—Je l'ignore, répondit le jeune homme; mais dès que je vous ai vu rouvrir les yeux hier, cela m'a fait plaisir; il me semblait que vous étiez pour moi un ancien camarade.
—Allons, murmura Marcof, il y a de bonnes natures partout.
Le soir même, il y eut festin dans l'hôtellerie, et Marcof en eut les honneurs. Chacun fêtait la nouvelle recrue dont les membres athlétiques indiquaient la force peu commune, et inspiraient la crainte à défaut de la sympathie. Le lendemain, au point du jour, Marcof, devenu bandit calabrais, s'enfonçait dans la montagne en compagnie de ses nouveaux camarades.
En acceptant les propositions de Cavaccioli, le marin avait songé qu'il pourrait promptement gagner Naples ou Reggio, et de là s'embarquer pour la France. Il était trop bon matelot pour se trouver embarrassé dans un port de mer, quel qu'il fût.
V
LES CALABRES
Quinze jours après, Marcof parcourait, la carabine au poing et la cartouchière au côté, les routes rocheuses des Abruzzes. Les bandits calabrais étaient alors en guerre ouverte avec les troupes régulières du roi de Naples. Douze heures se passaient rarement sans voir livrer quelque combat plus ou moins meurtrier. Cette existence aventureuse ne déplaisait pas au marin qui trouvait constamment à faire preuve d'adresse, de courage et d'intrépidité. Bientôt ses compagnons reconnurent en lui un homme supérieur. Il acquit ainsi une sorte de supériorité morale, et son nom, répété avec éloges, était connu dans la montagne pour celui d'un combattant intrépide.
Piétro lui avait bien décidément voué une amitié véritable. Il en faisait preuve en toutes circonstances. Au reste, cette amitié s'était encore accrue de ce que, dans deux combats successifs, Marcof avait arraché Piétro des mains des carabiniers royaux et des gardes suisses. Or, être prisonnier des troupes napolitaines, se résumait pour tout bandit dans une prompte et haute pendaison. Marcof, en réalité, avait donc deux fois sauvé la vie au jeune homme. Aussi l'amitié de Piétro s'était-elle peu à peu transformée en véritable adoration. Marcof était son dieu.

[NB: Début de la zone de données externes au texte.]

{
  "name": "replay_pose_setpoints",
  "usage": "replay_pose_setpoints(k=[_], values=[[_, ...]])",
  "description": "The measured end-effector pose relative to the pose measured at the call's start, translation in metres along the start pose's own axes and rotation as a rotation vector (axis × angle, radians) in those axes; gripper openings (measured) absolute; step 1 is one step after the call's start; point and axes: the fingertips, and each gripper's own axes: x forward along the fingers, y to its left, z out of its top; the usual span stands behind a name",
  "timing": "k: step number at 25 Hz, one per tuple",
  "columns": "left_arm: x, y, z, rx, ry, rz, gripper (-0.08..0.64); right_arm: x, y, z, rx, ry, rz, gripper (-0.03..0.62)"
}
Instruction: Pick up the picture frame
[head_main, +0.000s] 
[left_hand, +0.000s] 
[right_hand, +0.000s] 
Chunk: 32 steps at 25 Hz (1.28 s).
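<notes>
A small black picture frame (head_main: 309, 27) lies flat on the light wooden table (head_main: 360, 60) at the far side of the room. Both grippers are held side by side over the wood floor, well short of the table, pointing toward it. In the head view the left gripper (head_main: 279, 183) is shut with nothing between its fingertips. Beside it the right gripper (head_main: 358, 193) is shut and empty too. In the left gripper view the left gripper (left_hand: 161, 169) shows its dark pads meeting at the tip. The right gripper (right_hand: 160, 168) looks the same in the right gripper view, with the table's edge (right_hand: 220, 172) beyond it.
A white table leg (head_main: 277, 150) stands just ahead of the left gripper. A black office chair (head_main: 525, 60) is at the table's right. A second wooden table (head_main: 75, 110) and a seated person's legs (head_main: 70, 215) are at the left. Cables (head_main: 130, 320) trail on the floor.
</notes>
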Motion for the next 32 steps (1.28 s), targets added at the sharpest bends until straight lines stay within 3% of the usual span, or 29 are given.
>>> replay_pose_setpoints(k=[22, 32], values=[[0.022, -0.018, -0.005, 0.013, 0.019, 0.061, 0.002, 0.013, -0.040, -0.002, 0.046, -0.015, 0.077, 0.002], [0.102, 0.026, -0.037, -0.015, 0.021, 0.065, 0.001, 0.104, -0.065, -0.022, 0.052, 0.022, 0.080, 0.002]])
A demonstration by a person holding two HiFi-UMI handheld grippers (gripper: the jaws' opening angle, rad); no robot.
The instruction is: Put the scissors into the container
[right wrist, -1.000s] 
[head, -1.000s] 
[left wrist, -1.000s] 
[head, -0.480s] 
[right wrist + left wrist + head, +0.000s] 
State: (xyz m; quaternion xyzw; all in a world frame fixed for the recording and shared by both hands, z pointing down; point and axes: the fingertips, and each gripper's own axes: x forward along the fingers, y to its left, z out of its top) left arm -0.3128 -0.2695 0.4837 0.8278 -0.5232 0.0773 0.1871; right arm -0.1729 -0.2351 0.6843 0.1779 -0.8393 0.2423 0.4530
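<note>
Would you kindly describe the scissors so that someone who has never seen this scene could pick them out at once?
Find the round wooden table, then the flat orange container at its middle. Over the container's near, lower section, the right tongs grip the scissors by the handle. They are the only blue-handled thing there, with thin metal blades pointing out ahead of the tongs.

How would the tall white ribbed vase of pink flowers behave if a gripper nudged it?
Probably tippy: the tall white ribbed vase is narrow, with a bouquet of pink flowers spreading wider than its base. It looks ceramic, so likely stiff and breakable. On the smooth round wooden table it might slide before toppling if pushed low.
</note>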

Bientôt les troupes royales, lassées par cette guerre dans laquelle elles trouvaient rarement un ennemi à combattre mais où elles étaient sans cesse harcelées, se replièrent sur Naples. Puis elles rentrèrent dans la ville et laissèrent, comme par le passé, les Abruzzes et les Calabres sous la souveraineté des brigands. Alors ceux-ci retournèrent à leurs anciennes habitudes. Les embuscades, le pillage, le vol, l'assassinat devinrent le but de leurs travaux. Mais lorsqu'au lieu de combattre vaillamment des hommes armés, il fallut attaquer, assassiner et voler des êtres sans défense, tuer lâchement des femmes qui demandaient inutilement merci, égorger d'une main ferme de faibles enfants qui tendaient leurs petits bras avec des cris et des larmes, Marcof sentit tout ce qu'il y avait de noble dans sa nature se révolter en lui.
A la première expédition de ce genre, il brisa sa carabine contre un rocher. A la seconde, il refusa nettement d'accompagner les bandits. Gavaccioli, étonné, lui commanda impérativement d'obéir. Marcof lui répondit qu'il n'était ni un lâche, ni un infâme, et que s'il allait avec les brigands s'embusquer sur le passage des chaises de poste et des mulets, ce serait, non pour attaquer les voyageurs, mais bien pour les défendre.